Your objective:
Look for the string "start" in the material below. Copy every line where you find it.

*** Begin section ***

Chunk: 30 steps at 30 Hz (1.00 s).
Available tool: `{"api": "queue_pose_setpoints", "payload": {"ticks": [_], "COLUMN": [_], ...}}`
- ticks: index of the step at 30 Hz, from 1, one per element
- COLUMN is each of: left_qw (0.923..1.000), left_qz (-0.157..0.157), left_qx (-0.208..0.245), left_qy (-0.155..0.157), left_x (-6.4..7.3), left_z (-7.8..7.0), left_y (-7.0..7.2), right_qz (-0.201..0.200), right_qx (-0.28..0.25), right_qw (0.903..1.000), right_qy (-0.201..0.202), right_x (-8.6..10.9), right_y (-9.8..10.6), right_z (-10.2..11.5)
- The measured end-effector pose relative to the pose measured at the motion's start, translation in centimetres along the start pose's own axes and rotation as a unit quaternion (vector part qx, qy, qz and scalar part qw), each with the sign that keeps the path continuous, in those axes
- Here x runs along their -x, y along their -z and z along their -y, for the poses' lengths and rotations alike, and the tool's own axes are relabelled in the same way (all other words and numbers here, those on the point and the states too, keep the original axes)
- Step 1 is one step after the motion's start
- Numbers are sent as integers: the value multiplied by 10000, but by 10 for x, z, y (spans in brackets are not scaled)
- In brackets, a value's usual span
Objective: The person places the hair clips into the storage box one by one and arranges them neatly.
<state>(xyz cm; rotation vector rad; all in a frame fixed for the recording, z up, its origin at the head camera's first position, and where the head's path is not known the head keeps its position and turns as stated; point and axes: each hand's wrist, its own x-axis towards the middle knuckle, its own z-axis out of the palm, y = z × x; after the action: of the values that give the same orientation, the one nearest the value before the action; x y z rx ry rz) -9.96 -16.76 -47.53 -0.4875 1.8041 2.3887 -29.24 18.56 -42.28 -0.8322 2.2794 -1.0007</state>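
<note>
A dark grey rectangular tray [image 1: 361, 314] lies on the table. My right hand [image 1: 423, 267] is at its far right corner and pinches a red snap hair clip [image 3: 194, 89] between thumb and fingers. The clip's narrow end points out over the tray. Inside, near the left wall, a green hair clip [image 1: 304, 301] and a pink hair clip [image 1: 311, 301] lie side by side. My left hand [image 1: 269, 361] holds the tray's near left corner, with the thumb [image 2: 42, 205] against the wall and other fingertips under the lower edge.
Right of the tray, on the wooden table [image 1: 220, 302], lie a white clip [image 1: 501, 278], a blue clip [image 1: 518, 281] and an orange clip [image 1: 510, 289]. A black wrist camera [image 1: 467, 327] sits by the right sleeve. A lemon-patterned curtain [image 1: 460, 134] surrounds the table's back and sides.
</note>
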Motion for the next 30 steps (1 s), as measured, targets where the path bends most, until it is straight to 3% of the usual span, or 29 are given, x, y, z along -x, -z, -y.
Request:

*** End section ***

Solution for this task:
- The measured end-effector pose relative to the pose measured at the motion's start, translation in centimetres along the start pose's own axes and rotation as a unit quaternion (vector part qx, qy, qz and scalar part qw), each with the sign that keeps the path continuous, in those axes
- Step 1 is one step after the motion's start

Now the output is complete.